Der Sulzburger Rauchwarnmeldespezialist Hekatron hat am 4. März in Berlin beim Wettbewerb „Great Place to Work, Deutschlands Beste Arbeitgeber 2015″ gleich zwei Preise eingeheimst. Sowohl die Hekatron Technik GmbH mit 354 Beschäftigten als auch die Vertriebs GmbH mit 256 Mitarbeitern wurden ausgezeichnet. Schon 2013 hatten die Sulzburger zweifach gewonnen, 2011 und 2009 war es jeweils der Vertrieb. „Da der Großteil der Wertung durch anonyme Mitarbeiterbefragungen zustande kommt, sind wir stolz auf uns und auf unsere Mitarbeiter“, sagt Personalchef Matthias Lehmann.

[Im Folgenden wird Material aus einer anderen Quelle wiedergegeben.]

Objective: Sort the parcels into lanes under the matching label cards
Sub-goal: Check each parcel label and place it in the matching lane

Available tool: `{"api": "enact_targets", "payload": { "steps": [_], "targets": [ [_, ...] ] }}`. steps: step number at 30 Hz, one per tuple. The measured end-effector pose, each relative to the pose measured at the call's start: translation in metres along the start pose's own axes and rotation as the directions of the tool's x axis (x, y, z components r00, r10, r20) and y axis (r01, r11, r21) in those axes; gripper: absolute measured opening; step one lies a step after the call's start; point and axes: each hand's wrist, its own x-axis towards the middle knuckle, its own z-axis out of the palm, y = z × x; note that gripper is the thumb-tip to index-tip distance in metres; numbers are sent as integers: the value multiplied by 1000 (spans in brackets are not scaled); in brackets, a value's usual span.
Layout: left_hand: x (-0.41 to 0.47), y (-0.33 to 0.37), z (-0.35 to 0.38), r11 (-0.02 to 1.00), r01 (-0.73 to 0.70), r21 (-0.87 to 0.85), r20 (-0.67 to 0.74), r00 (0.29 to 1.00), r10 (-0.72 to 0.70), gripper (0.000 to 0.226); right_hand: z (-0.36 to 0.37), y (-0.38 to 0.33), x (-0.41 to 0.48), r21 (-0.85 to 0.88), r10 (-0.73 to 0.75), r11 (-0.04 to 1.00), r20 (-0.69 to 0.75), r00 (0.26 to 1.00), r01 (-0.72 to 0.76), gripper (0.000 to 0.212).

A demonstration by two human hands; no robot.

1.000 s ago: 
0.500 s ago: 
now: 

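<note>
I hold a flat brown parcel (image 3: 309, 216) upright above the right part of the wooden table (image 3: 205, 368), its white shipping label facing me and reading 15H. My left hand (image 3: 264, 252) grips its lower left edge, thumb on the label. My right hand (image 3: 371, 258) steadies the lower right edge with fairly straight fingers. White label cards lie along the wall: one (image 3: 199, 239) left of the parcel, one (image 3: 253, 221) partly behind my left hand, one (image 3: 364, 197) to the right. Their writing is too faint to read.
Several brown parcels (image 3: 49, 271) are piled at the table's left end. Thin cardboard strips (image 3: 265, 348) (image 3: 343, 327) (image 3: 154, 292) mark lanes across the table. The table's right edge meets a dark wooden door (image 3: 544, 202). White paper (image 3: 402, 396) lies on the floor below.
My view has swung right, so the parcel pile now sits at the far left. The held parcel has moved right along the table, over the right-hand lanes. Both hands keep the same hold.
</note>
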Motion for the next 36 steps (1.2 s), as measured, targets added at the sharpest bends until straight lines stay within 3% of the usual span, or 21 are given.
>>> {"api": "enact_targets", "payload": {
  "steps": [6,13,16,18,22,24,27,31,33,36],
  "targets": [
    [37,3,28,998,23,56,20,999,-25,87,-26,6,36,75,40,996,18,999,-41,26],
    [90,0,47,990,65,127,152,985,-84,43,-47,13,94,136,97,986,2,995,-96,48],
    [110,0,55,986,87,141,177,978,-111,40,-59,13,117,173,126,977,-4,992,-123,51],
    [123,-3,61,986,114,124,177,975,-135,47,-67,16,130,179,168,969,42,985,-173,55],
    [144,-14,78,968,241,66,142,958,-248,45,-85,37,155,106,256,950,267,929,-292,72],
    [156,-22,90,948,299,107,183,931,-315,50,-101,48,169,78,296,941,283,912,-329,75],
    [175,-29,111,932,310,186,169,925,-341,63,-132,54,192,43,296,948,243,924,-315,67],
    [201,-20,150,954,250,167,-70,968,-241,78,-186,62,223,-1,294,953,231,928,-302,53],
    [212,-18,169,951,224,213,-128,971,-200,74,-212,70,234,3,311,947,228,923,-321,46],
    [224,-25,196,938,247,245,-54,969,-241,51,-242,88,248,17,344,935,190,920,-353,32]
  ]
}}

Das frohe Hekatron-Trio Andreas Seltmann, Matthias Lehmann und Technik-Geschäftsführer Michael Roth (v.l.n.r.).

 

Ferienbetreuung, flexible Arbeitszeiten, Vereinbarkeit von Beruf und Lebensumfeld, Duschhandtuchservice, besondere Angebote für Radfahrer oder älter werdende Beschäftigte – die Liste der mitarbeiterfreundlichen und -fördernden Themen ist lang. Schwer in eine Liste oder Tabelle einzutragen ist indes das noch Wichtigere: „Wir sehen in erster Linie den Menschen, für uns sind sie eben kein Humankapital, sondern elementarer Bestandteil des Unternehmenserfolgs“, sagt Lehmann.

 

Er selbst lebt es vor: Am 6. März stand er morgens um 5.30 Uhr vorm Werkstor und verabschiedete die Nachtschicht. Alle 700 Beschäftigten, darunter derzeit 36 Auszubildende, bekamen nach der Preisverleihung ein kleines Dankeschön in die Hand gedrückt.

 

Allein im vergangenen Jahr stellte Hekatron 120 neue Menschen ein. In diesem Jahr sind 50 weitere geplant. Das Geschäft mit Rauchmeldern brummt. Man wachse aber in allen Bereichen. Auch Lehmann kennt natürlich das Problem, gute Mitarbeiter zu bekommen und zu halten. „Aber wir sind ein besonderer Arbeitgeber, wir haben interessante Jobs, und wenn die künftigen Kollegen schon sagen, dass man bei uns sehr gute Arbeitsbedingungen hat, dann wirkt das auch.“ Mit den Preisen bekommen die 100 besten Firmen auch die Ergebnisse der Mitarbeiterbefragung – für Lehmann das Wichtigste: „Dann können wir genau sehen, wo wir gut sind, wo wir super sind oder wo wir noch was machen müssen.“ Dazu wird es dann eigene Workshops geben.

 

Die sichtbareren Dokumente der Auszeichnungen stehen als Glas-Stelen im Firmeneingang. „Die müssen die Mitarbei- ter jeden Tag sehen, schließlich wird der Preis im Wesentlichen durch sie verliehen.“ Manche der Preisgekrönten erklärten in Berlin, wie sich ihr Investment in die Mitarbeiter auch wirtschaftlich rechne. Da kann Lehmann nur den Kopf schütteln: „Wenn ich meinem Chef das vorrechnen müsste, dann wäre das hier nicht mein richtiger Arbeitsplatz.“ Der Mann arbeitet seit siebeneinhalb Jahren in Sulzburg. Bisher wollte sein Chef offenbar noch keinen solchen Rechenschaftsbericht.